While I don't consider myself a dolt, I certainly must play one on TV.

I think I finally understand, and let me summarize. Here, in a nutshell, is what I think Tomeboy is saying. The ALA, in its review process, is biased in the Intelligent Design debate in favor of the critics of ID. That bias trickles down into our individual libraries and is shown by the fact that, on average, the likely hood of any one particular title critical of ID is 3 times more likely to be acquired than any one particular title promoting Intelligent Design. By this method, for every 663 libraries buying a copy of Why Intelligent Design Fails, 214 libraries are buying a copy of Science and Evidence for Design in the Universe. This is an average per title, actual numbers per title will vary. Wildly.

Tomeboy is arguing that this 3 to 1 imbalance is strong and convincing evidence of bias against ID. The cause for that bias remains to be discussed. And there are several possibilities. Assuming that there is an agreement that bias exists. Of course. However, and not surprisingly, I think that imbalance is exaggerated and overstated. For a very good reason. The number of titles critical of ID compared to the number of titles available that promote ID is skewed. 21 to 39. Or nearly 2 to1.

Lets say that I want to buy a title critical of ID for my library. I have dumped all the ID titles into a box, and I've decided to pick one at random. Since we have averaged out the number of titles per library, they are at a 1:1 correspondence - or there is one of each title in the box. My chances of picking one particular title out of the box is 1/29, or each title has about a 3.4% chance of being chosen. I go through my day, and I decide, "Hey, that's not fair! We need a title promoting ID as well." I have a different box with all 39 pro-ID titles in it. My chances of picking any one particular title is 1/39, or each title has a 2.5% chance of being chosen. You would expect to have more libraries possessing a title critical of ID because there are fewer titles to chose from. The number of libraries owning a particular title promoting ID is smaller because each title is in competition with a great number of similar titles. Maybe it's the marketplace that is causing bias, and not librarians and the ALA.
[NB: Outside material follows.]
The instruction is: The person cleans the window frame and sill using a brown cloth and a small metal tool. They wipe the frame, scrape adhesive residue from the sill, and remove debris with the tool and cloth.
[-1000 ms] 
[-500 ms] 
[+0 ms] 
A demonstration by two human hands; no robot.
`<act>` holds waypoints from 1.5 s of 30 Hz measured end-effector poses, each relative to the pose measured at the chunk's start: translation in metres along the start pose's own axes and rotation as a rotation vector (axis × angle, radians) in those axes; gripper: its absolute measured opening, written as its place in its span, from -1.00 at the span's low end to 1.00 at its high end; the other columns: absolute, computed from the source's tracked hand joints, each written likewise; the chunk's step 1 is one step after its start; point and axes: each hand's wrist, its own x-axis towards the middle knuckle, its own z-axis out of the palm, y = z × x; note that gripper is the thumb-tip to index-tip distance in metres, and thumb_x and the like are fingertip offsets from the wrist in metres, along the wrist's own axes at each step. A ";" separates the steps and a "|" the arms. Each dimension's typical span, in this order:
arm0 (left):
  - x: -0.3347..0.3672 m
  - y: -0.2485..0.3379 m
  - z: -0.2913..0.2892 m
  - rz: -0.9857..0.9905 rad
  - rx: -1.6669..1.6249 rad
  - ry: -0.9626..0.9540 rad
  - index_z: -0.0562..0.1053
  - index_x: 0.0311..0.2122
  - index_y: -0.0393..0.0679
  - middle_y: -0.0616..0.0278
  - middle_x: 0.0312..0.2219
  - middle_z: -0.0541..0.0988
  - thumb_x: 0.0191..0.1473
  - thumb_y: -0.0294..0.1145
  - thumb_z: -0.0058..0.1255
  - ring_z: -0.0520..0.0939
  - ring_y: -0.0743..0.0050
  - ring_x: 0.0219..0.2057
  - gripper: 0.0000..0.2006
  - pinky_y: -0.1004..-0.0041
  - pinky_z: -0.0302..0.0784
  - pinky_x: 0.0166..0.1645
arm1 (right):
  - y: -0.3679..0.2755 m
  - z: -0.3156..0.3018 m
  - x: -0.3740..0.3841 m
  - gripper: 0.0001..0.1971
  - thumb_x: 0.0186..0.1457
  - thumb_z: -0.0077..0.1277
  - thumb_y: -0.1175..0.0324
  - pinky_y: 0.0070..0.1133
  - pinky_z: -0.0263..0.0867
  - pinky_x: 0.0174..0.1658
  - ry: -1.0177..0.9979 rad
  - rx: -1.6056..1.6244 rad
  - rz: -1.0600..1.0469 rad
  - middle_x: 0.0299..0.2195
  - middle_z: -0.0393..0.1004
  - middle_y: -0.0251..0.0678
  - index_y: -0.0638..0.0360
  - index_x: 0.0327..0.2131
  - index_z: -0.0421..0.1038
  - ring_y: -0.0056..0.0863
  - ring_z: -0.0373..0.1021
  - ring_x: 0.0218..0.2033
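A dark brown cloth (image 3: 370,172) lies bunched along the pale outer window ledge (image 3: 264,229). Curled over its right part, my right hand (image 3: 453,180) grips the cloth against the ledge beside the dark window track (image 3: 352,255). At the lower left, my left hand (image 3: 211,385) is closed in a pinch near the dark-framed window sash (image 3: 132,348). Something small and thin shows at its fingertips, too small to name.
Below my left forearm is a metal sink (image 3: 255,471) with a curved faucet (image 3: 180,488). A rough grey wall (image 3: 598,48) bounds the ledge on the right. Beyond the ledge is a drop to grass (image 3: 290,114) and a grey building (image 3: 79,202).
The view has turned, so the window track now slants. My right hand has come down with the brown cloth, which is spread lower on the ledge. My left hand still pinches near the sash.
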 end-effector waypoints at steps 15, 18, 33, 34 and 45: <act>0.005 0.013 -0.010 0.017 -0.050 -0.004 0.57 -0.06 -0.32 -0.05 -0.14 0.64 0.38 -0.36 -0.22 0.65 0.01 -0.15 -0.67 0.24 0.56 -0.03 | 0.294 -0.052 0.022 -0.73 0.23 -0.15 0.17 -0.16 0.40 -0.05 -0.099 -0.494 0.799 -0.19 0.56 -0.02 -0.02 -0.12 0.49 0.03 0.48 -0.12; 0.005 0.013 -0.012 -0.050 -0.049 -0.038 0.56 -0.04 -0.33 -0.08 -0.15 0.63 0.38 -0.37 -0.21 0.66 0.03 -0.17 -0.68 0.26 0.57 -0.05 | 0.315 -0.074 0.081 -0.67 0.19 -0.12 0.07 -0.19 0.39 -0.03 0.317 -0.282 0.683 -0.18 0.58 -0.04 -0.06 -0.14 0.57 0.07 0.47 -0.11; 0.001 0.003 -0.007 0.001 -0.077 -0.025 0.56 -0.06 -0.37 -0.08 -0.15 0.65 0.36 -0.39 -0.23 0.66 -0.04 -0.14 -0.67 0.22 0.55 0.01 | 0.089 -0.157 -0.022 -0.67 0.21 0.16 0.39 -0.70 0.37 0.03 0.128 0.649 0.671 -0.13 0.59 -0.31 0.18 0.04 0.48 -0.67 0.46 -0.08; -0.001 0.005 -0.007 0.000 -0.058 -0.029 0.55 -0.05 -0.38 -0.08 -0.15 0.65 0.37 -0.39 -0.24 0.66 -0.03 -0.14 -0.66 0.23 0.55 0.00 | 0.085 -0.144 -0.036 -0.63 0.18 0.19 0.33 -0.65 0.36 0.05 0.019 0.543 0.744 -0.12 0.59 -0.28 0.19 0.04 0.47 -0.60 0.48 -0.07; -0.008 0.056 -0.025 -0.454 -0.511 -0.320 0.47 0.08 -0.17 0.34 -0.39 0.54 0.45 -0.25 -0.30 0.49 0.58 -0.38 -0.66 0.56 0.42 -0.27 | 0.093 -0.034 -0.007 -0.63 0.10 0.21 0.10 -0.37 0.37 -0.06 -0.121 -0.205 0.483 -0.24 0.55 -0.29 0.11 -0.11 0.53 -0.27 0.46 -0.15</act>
You're not a dolt for grappling with an effort to understand. You're a dolt when you grapple in an effort to not understand.

Tomeboy's argument is one-sided, by the way. He fails, consistently, to take into account that everything in life is a trade off. In this case, a bias that is effectively against Intelligent Design most likely stems from a bias in favour of rationality. The bias he perceives would be prejudicial only if the members of the population downplay this pseudo-religion while promoting the pseudo-religion they agree with. Such an action is called discrimination. It is not prejudicial in the way he appears to be thinking to reject all irrationality indiscriminately.